WHAT YOU HAVE TO DO
Within the data below, count every line that includes "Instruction" and report the total alone.

▼▼▼

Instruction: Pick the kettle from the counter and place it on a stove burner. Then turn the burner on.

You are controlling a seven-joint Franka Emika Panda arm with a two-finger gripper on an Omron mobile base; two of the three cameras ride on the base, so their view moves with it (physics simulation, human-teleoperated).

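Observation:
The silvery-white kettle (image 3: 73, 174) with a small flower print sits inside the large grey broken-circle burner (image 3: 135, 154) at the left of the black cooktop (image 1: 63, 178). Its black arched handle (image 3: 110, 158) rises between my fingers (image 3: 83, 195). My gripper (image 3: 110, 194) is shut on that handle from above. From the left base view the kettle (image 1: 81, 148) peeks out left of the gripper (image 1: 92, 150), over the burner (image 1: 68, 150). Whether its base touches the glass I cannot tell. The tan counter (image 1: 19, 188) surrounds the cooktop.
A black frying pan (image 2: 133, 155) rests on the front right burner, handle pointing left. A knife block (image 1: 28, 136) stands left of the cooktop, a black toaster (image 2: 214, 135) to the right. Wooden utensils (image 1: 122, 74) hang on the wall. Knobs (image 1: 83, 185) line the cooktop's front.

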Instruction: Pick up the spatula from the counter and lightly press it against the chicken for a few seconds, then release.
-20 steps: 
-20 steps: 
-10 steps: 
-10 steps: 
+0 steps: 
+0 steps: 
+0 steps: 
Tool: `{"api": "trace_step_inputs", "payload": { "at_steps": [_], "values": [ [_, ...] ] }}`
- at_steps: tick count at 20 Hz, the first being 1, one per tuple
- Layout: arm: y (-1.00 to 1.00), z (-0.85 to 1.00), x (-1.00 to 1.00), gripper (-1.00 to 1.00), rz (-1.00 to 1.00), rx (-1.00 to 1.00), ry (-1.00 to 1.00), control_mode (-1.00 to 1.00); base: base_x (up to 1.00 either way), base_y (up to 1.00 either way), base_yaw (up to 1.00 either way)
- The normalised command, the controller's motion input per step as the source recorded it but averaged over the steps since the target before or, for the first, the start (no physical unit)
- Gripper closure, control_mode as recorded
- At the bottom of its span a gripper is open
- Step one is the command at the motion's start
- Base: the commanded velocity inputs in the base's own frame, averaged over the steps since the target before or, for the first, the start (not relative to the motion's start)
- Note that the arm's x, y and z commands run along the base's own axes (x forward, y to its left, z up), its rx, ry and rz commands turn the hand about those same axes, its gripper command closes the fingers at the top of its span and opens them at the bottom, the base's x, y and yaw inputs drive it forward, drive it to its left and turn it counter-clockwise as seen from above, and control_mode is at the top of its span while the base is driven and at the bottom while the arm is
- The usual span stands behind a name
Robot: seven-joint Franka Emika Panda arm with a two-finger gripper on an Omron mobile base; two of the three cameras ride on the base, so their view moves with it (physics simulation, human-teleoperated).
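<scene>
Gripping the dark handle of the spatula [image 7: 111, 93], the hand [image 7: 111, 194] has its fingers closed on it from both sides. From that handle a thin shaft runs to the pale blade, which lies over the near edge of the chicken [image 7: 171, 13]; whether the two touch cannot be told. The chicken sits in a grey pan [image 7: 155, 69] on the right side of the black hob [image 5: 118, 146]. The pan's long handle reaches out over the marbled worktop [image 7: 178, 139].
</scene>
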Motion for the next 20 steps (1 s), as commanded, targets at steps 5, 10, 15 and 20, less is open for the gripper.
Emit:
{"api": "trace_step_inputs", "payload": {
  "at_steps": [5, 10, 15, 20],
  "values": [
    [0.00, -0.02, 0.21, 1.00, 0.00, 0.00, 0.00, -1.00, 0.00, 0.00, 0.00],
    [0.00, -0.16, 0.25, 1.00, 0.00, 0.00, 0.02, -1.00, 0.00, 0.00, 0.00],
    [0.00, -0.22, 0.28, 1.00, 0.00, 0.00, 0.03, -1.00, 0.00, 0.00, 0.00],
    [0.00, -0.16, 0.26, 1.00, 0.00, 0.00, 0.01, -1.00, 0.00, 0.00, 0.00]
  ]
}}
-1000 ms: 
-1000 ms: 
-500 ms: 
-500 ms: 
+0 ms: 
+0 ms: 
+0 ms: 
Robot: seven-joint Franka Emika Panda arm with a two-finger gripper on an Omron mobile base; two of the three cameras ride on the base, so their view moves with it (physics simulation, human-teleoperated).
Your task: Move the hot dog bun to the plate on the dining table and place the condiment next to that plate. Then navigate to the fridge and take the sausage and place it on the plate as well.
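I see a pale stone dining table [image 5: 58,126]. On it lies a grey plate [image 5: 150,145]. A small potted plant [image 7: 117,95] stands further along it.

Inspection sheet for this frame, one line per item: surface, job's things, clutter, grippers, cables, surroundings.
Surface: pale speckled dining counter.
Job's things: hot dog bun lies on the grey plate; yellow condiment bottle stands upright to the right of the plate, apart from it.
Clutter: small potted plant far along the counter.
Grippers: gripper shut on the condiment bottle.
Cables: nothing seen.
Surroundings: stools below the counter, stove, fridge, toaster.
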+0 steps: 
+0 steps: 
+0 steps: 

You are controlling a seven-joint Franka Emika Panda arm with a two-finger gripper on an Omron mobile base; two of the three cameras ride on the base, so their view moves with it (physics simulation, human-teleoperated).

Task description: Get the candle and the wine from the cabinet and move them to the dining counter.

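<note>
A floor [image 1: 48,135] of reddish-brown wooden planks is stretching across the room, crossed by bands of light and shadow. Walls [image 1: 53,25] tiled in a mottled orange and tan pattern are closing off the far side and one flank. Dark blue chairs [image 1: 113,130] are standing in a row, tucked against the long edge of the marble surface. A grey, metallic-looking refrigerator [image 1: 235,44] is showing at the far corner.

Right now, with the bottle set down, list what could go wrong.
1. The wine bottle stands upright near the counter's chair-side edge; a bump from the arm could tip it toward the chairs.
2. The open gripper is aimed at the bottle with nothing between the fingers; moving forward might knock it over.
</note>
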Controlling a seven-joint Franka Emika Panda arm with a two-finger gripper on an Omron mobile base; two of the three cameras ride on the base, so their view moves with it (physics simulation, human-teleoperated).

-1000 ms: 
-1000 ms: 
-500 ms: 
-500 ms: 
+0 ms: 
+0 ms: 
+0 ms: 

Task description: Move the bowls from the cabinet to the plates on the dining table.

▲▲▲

WRITTEN ANSWER
2